Ortega is perfect in the role and brings an intensity and allure to Wednesday that has reinvented the character for contemporary audiences. Complete with an inside agent, Thing (Victor Dorobantu), murder boards that make her roommate faint, and a lot of spooky sleuthing, Wednesday is tenacious and undeterred as she tries to solve the nefarious schemes taking place around Nevermore and the sleepy town of Jericho, Vermont. From the costumes, to the characters, to the Gothic filming locations, Wednesday is a detective show like none other.

3 'The Night Agent' (2023–Present)

Gabriel Basso in The Night Agent Season 2 in front of a cityscape Image via Netflix

The Night Agent has seen passion on both sides of the argument, those who love it and those who hate it. The espionage-themed thriller has been a huge hit for Netflix, and no one can deny its impact. Based on the Matthew Quirk novel of the same name, The Night Agent follows underling FBI agent Peter Sutherland (Gabriel Basso), who is sent to do a mundane task and slowly sinks into obscurity. But the phone that is never supposed to ring does. Once Peter answers the call, everything he knows begins to unravel as a deep-seated conspiracy propels him further up the chain of command than he ever imagined.

Although some criticize the surface-level script and plotlines, The Night Agent is good at what it does, creating interesting plots you can watch every night after work. You can tune in, get invested in the characters, and just enjoy the ride. You don't have to overthink, and that level of accessibility is highly enjoyable for viewers. After all, isn't the best part about watching a detective show the feeling you get when you solve riddles or notice clues before the protagonists do?

2 'Dept Q' (2025–Present)

Matthew Goode as Carl Morck looking perplexed in Dept.Q. Image via Netflix

A new British detective drama that you'll want to get in on sooner rather than later is the Matthew Goode-led Dept. Q. This intriguing series is quietly taking over the streaming charts and is showing steady momentum for massive success. Its interesting setting, moody atmosphere, and subtle humor make it a global favorite with audiences around the world.

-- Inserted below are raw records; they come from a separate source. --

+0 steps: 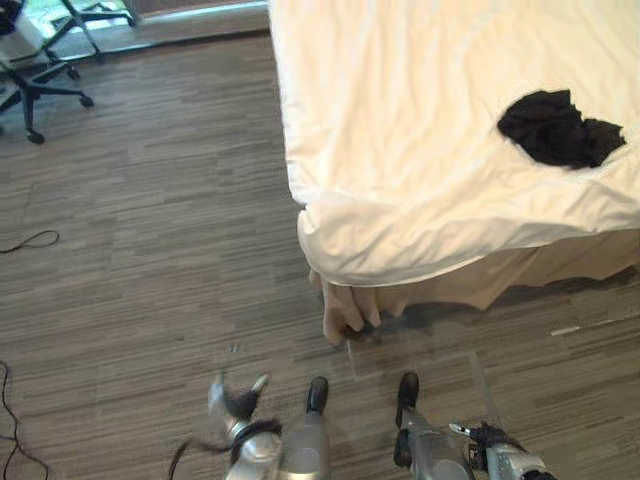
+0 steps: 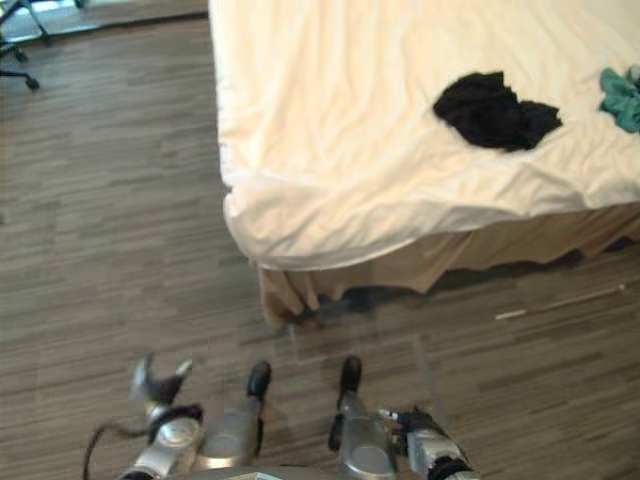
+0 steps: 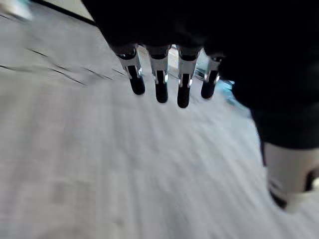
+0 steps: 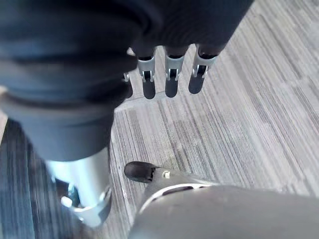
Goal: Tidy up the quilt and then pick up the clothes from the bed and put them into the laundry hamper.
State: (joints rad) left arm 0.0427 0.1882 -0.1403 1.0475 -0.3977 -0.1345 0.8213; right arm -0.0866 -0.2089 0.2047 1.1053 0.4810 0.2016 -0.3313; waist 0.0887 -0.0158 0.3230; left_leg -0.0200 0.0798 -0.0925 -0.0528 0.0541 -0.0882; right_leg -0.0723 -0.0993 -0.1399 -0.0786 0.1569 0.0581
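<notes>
quilt: white quilt (image 1: 420, 120) covers the bed, lies fairly smooth, front edge hanging over the corner, ahead and to the right of both hands.
clothes: black garment (image 1: 558, 128) bunched on quilt, far right; teal garment (image 2: 622, 98) further right at bed edge. Well apart from both hands.
nearer hand: right hand (image 4: 167, 79), by my judgement; clothes lie on its side.
left hand (image 3: 159, 79): low, over wood floor (image 1: 150, 250), fingers straight, holding nothing.
right hand pose: hangs low over floor, fingers relaxed, empty.
hamper: can't tell where.
</notes>
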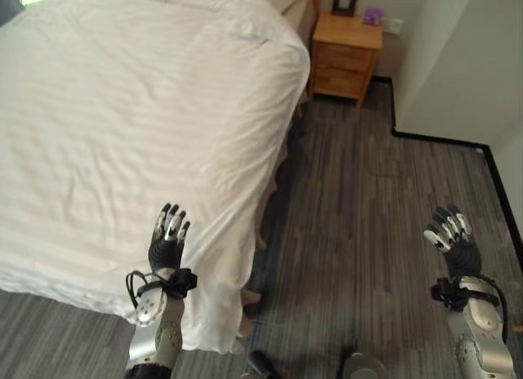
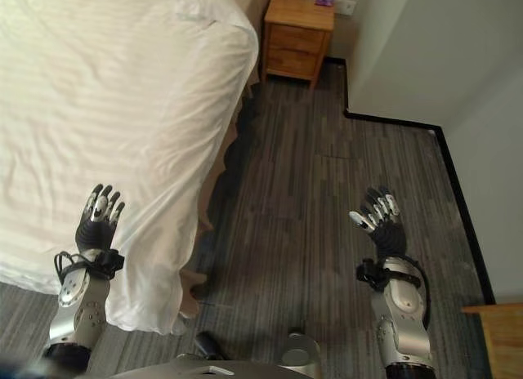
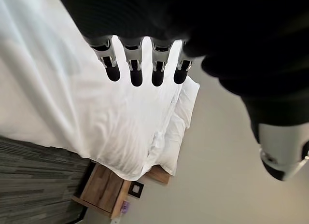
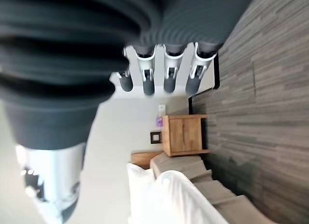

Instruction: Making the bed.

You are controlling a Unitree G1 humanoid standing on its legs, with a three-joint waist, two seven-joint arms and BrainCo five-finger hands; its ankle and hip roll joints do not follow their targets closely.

In Dept. Q, Goode plays Carl Morck, a detective with PTSD who is assigned cold cases as he slowly gets back to work after a near-fatal accident. Morck is given two other unique crew members to work with, and the supporting cast of Alexej Manvelov as Akram Salim and Leah Byrne as DC Rose Dickson are phenomenal. It has an impressive 88% score on Rotten Tomatoes and is one you will not want to fall behind on as it continues its trajectory to become the next big thing. Season 2 begins filming this summer, so now is the perfect time to catch up.

1 'NCIS' (2003–Present)

From new and noteworthy to the OG or the GOAT, NCIS (an acronym for Naval Criminal Investigative Service) is one of the founding pillars of detective TV dramas. There is a reason this series has seen unprecedented success and boasts a rich legacy of seven franchise shows. Originally established as a spin-off of another series, JAG, it has become a beloved fan favorite and enduring dynasty on the small screen.

Fans are still as loyal to the series as they were in the beginning. Originally aired on CBS, streamers everywhere are delighted that the iconic show is available to watch on Netflix. With its solid foundation in a positive portrayal of the US military, combined with witty humor and touching moments of teamwork, NCIS is not only one of the best detective shows on Netflix, but in the history of the entertainment industry itself.